*YOUR GOAL:* Copy out the entire listing word for word.

*DATASET SECTION:*
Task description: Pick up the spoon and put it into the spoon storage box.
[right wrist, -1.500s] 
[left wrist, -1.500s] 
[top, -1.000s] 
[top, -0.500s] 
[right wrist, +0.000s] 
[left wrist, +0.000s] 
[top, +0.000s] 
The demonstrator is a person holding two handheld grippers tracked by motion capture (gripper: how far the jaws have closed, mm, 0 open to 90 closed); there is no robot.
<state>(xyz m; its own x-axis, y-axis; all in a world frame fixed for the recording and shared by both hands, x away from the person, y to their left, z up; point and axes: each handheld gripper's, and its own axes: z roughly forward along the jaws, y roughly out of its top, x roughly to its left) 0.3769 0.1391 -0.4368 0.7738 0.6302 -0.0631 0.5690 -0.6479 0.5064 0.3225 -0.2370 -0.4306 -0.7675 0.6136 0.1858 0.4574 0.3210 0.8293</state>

*EXPECTED ANSWER:*
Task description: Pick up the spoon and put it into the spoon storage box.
[right wrist, -1.500s] 
[left wrist, -1.500s] 
[top, -1.000s] 
[top, -0.500s] 
[right wrist, +0.000s] 
[left wrist, +0.000s] 
[top, +0.000s] 
The demonstrator is a person holding two handheld grippers tracked by motion capture (gripper: how far the jaws have closed, mm, 0 open to 90 closed); there is no robot.
<state>(xyz m; its own x-axis, y-axis; all in a world frame fixed for the recording and shared by both hands, x away from the person, y to their left, z up; point and axes: each handheld gripper's, and its own axes: z roughly forward along the jaws, y roughly out of its top, x roughly to its left) 0.3769 0.1391 -0.4368 0.7738 0.6302 -0.0631 0.5690 -0.6479 0.5064 0.3225 -0.2370 -0.4306 -0.7675 0.6136 0.1858 0.4574 0.3210 0.8293</state>

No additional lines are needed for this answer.